Only certain lines below are wanted: those starting at the line containing "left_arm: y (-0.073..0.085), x" and ending at the line containing "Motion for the", both included, each retyped exactly.
Exercise data Block Start
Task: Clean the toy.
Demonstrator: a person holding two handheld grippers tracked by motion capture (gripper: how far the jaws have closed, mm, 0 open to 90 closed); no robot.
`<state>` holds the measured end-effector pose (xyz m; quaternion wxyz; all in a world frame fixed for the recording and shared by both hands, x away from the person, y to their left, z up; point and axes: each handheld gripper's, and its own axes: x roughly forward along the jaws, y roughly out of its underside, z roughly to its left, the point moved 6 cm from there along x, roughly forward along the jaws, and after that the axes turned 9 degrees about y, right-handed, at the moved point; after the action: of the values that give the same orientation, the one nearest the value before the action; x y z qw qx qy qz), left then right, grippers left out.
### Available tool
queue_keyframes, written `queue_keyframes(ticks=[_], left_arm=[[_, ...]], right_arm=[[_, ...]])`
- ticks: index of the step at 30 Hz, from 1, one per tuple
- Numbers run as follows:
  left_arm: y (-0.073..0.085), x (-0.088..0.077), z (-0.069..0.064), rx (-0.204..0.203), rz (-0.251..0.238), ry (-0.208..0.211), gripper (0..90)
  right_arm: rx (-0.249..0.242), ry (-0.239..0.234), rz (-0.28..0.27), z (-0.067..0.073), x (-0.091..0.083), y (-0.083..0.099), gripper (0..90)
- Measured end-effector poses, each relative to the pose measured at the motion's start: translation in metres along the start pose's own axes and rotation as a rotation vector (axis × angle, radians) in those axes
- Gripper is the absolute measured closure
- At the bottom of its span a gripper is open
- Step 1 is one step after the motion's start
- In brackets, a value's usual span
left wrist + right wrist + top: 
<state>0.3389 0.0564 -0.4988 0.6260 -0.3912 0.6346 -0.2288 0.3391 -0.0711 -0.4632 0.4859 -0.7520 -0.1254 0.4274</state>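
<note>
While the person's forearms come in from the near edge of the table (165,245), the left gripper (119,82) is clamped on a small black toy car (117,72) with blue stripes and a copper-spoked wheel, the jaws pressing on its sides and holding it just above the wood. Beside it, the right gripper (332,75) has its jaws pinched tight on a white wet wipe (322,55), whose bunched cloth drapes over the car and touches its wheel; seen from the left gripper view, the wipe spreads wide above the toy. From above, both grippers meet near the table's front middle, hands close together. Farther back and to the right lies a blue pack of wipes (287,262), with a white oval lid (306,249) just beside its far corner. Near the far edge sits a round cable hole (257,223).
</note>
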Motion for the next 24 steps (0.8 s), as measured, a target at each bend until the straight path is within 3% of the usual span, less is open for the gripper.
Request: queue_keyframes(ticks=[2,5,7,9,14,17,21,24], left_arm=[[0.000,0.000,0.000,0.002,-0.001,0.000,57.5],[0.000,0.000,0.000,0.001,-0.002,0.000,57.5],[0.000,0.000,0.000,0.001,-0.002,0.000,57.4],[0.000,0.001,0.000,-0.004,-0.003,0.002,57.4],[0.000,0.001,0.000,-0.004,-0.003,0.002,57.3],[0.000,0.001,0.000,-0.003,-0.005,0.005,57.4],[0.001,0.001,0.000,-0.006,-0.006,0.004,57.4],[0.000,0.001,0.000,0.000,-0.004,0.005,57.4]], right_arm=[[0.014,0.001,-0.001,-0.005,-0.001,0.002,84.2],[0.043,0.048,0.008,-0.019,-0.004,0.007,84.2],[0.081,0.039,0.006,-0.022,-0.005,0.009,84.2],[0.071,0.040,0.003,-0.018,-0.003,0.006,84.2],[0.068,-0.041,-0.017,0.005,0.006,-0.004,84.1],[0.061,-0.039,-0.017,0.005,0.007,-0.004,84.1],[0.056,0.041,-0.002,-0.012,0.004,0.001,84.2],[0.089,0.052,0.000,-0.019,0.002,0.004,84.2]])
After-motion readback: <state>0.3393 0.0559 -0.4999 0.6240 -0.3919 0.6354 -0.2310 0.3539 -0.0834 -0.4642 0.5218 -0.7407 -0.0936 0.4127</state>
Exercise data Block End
* _Written response_
  left_arm: y (-0.073..0.085), x (-0.088..0.077), z (-0.069..0.064), rx (-0.204..0.203), rz (-0.251..0.238), ry (-0.208..0.211), gripper (0..90)
  right_arm: rx (-0.249..0.242), ry (-0.239..0.234), rz (-0.28..0.27), z (-0.067..0.073), x (-0.091..0.083), y (-0.083..0.099), gripper (0..90)
- Measured end-effector poses, each relative to the pose measured at the motion's start: translation in metres along the start pose's own axes and rotation as a rotation vector (axis × angle, radians) in those axes
- Gripper is the absolute measured closure
- At the bottom of its span a gripper is open
- Step 1 is one step after the motion's start
- In brackets, a value's usual span
left wrist + right wrist + top: 
<state>0.3389 0.0564 -0.4988 0.6260 -0.3912 0.6346 -0.2288 0.3391 -0.0711 -0.4632 0.4859 -0.7520 -0.1254 0.4274</state>
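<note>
While the person's forearms come in from the near edge of the table (165,245), the left gripper (119,82) is clamped on a small black toy car (117,72) with blue stripes and a copper-spoked wheel, the jaws pressing on its sides and holding it just above the wood. Beside it, the right gripper (332,75) has its jaws pinched tight on a white wet wipe (322,55), whose bunched cloth drapes over the car and touches its wheel; seen from the left gripper view, the wipe spreads wide above the toy. From above, both grippers meet near the table's front middle, hands close together. Farther back and to the right lies a blue pack of wipes (287,262), with a white oval lid (306,249) just beside its far corner. Near the far edge sits a round cable hole (257,223).
</note>
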Motion for the next 24 steps (0.8 s), as measured, a target at each bend until the straight path is within 3% of the usual span, less is open for the gripper.

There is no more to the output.